Tüplü dalış sporu kurallar gereği en az iki kişiyle yapılır. Sualtında buddy (dalış eşi) sistemi vardır. Dalış esnasında bir sorun yaşanması durumunda dalış eşleri birbirlerine yardımcı olurlar. Bu yüzden beraber dalış yapacağınız kişiyi ne kadar çok tanırsanız o kadar güvenli ve keyifli dalışlar yaparsınız. Ülkemizde Türkiye Sualtı Sporları Federasyonu (TSSF) tarafından ve bazı özel sualtı fotoğraf yarışmaları düzenlenmektedir. Bu yarışmalar, shootout dediğimiz yarışma esnasında dalış yaparak fotoğraf çekip, yarışmada çekilen fotoğrafın hiçbir müdahale yapılmadan jüri oylamasına verilmesi şeklinde olur. Yarışma kategorileri Makro, Konulu Makro, Balık, Modelli Geniş Açı ve Modelsiz Geniş Açı şeklinde olur. Yarışmalar sonucu en çok puan alan iki yarışmacı sualtı fotoğraf milli takımımızı oluşturur. Avrupa ve dünya şampiyonalarında ülkemizi temsil ederler. Yarışmada da buddy sistemiyle dalış yapılır. Yarışmalarda seçilecek dalış eşi çok önemlidir. Dalış eşi olacak kişinin en başta fotoğraftan anlaması ve çok iyi bir dalıcı olması gerekiyor. En çok zorlandığım konu ise yarışmalarda dalış eşi bulmak. Sürekli bir dalış eşim yok ve yarışmalarda farklı farklı dalış eşleriyle dalıyorum. Bu durum büyük bir dezavantaj yaratıyor. Modelli geniş açı çekimlerde dalış eşini model olarak kullanırız. Eğer dalış eşiniz fotoğraftan anlarsa ve nasıl bir kompozisyon istediğinizi bilirse ve bunu kolaylıkla uygularsa hiçbir sorun yaşamadan keyifli bir şekilde yarışırsınız. Ama ben her seferinde sıfırdan eğitim veriyorum, anlatıyorum. Bu da benim için fazlasıyla yorucu oluyor.
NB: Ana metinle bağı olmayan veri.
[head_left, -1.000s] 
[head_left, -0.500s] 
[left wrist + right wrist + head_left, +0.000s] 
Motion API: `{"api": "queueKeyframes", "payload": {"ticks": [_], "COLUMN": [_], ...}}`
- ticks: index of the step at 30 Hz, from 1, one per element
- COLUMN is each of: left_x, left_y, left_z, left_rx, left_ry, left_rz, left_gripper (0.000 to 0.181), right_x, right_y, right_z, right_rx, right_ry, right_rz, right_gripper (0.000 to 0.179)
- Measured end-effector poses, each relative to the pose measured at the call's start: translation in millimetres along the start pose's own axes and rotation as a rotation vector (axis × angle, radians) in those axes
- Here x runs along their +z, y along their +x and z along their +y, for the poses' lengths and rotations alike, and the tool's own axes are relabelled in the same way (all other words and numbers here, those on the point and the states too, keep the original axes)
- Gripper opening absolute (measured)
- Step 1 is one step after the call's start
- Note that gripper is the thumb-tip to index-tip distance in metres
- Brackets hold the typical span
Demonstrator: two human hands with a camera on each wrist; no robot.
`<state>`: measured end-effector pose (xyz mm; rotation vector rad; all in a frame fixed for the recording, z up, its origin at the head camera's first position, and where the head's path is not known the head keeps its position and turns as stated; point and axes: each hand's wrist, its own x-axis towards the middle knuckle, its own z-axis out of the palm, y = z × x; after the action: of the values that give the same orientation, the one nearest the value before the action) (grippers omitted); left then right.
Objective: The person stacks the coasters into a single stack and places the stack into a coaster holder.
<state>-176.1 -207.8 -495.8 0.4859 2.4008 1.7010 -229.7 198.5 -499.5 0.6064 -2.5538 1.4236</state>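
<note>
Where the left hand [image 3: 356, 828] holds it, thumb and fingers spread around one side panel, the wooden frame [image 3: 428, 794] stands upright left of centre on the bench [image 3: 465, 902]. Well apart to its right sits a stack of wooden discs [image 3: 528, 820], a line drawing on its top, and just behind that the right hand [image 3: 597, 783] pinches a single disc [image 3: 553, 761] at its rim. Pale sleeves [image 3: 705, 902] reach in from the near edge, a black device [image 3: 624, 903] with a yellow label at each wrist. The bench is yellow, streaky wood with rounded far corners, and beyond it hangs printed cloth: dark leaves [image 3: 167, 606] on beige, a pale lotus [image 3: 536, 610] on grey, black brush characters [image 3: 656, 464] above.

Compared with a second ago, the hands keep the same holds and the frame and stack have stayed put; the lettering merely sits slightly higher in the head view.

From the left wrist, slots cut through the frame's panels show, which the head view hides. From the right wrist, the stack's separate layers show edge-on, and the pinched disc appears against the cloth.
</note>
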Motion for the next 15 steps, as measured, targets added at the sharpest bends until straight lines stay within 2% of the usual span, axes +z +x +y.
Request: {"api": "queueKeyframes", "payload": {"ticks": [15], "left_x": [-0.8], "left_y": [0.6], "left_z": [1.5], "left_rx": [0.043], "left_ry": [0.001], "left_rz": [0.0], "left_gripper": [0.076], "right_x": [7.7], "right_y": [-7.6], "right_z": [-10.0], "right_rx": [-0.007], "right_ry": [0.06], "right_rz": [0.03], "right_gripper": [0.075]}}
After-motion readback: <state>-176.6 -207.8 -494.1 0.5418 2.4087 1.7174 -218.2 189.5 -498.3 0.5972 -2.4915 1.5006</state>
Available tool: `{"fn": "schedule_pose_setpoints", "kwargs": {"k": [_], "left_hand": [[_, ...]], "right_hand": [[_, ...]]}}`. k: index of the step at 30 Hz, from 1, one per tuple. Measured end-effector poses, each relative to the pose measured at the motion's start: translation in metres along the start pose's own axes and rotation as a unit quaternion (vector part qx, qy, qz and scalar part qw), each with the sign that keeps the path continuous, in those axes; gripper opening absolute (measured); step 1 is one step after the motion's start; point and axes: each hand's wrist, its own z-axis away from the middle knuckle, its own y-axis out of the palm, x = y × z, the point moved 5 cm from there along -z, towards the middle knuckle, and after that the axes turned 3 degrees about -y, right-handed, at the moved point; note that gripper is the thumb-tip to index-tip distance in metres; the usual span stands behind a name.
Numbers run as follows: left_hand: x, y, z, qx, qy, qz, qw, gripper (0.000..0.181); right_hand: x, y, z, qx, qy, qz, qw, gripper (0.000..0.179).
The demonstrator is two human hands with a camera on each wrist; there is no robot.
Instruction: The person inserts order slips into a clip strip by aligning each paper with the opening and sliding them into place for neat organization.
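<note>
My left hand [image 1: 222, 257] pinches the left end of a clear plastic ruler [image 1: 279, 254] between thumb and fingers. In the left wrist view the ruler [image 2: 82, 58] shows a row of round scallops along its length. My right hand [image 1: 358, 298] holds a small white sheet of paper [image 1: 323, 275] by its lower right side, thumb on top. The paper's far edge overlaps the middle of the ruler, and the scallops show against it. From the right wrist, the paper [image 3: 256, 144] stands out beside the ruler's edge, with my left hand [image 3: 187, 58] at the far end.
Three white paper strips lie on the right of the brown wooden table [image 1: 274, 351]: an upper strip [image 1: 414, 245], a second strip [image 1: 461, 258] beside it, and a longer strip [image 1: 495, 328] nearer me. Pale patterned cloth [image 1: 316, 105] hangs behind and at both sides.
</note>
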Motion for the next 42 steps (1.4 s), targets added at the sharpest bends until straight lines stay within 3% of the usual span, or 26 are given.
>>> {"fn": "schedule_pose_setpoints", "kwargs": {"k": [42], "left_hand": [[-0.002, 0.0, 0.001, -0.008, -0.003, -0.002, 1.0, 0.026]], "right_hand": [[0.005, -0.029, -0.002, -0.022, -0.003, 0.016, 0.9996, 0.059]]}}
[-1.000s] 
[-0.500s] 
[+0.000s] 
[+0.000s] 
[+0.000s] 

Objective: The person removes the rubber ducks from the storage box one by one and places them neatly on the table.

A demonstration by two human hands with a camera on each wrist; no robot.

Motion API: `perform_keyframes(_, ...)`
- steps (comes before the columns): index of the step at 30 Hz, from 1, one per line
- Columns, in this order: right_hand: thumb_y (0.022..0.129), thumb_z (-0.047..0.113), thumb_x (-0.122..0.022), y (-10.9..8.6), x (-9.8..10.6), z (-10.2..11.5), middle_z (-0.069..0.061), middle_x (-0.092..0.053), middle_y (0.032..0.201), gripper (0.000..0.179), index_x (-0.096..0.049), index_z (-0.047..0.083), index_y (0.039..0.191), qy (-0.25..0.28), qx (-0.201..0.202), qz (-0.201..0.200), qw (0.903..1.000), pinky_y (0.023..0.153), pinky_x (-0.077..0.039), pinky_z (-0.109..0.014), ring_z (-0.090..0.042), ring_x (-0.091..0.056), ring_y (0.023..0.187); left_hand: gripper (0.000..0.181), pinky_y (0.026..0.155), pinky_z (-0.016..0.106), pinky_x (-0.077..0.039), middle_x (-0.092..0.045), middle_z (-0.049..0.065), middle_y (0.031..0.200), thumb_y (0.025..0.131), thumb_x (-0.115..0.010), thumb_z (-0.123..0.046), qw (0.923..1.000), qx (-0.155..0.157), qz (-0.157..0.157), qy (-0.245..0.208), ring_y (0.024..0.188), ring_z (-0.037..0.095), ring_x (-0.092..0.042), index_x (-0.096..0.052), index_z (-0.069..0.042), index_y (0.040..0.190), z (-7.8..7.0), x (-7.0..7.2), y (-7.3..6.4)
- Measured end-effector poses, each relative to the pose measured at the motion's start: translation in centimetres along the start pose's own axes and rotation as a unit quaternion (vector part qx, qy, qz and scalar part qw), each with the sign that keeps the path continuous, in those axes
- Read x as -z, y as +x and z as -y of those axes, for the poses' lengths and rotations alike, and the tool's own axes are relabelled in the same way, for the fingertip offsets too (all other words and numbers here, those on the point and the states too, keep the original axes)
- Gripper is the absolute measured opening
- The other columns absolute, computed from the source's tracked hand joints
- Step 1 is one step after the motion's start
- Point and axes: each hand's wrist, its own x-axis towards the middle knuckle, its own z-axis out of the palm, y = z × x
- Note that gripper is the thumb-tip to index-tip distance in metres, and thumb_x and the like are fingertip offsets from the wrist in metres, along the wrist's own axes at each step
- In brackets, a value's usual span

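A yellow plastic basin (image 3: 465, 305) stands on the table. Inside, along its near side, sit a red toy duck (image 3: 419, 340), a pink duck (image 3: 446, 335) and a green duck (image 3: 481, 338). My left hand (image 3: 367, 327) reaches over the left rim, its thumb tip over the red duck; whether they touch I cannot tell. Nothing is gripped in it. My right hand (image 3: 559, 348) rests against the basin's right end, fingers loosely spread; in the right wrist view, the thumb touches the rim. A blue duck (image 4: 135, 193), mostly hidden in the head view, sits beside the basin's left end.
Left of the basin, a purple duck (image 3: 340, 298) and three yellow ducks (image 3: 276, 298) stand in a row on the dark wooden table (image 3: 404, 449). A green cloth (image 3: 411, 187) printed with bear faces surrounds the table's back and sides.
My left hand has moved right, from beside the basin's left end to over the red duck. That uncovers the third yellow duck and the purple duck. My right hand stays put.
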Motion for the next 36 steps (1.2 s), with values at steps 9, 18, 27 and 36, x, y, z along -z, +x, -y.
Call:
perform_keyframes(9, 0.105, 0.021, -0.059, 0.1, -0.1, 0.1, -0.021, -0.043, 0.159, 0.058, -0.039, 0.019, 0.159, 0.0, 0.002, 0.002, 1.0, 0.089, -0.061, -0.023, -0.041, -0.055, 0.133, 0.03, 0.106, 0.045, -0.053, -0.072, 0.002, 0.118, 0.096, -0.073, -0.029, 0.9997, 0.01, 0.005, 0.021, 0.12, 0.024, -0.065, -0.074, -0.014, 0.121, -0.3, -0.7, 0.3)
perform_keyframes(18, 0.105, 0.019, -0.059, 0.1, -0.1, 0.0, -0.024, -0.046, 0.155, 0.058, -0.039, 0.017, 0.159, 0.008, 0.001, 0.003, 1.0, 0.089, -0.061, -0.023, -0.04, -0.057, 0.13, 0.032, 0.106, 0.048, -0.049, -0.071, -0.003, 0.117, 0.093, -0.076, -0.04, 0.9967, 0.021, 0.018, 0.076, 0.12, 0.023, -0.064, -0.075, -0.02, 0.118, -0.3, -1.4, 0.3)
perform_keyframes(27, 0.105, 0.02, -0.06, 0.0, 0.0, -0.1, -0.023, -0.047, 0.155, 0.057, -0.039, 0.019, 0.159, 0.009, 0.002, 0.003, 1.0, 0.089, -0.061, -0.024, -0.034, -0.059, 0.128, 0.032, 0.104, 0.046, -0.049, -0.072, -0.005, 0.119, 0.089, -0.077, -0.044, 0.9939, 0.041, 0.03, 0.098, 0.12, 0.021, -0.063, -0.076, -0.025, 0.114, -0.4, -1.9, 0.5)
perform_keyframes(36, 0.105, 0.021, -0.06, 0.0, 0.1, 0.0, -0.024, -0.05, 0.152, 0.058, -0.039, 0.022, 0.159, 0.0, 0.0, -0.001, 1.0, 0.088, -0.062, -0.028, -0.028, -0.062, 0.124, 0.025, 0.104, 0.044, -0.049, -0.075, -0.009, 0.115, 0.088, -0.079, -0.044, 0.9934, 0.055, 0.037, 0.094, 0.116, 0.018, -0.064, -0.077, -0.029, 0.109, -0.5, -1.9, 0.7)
Sualtı fotoğrafları çekerken hangi ekipmanları kullanıyorsunuz?
Sualtında fotoğraf çekerken DSLR makineler kullanıyorum. Şu an kullandığım kameram Nikon D7200. Sualtında kullanacağınız lensler karadakilere göre sınırlıdır. Ya makro çekersiniz ya da geniş açı. Sualtında arada büyük bir su kütlesi olduğu için zoom lens kullanamıyoruz. Makro çekimler için Nikon 60mm f/2.8 Nano Macro lens kullanıyorum. Geniş açı çekimlerde ise Nikon 10,5mm f/2,8G ED lens kullanıyorum. Çarpanlı makine kullanmayı tercih ediyorum. Özellikle makro çekimlerde faydası oluyor. Tüm bu ekipmanı suyun altına indirmek için ise uzun yıllardır Sea&Sea markasını tercih ediyorum. Kameram için Sea&Sea MDX-D7100 model sualtı kabini (housing), flaş olarak 2 adet Sea&Sea YS-D1 model sualtı flaşı kullanıyorum. Geniş açı veya makro fotoğraf çekmek için nasıl uygun lensi takıyorsak, bunun için de uygun port’u (lensi sudan korumak için kabine takılan parça) kullanmak gerekiyor. Geniş açı için Sea&Sea Compact Dome Port, makro içinse Sea&Sea Makro Port kullanıyorum.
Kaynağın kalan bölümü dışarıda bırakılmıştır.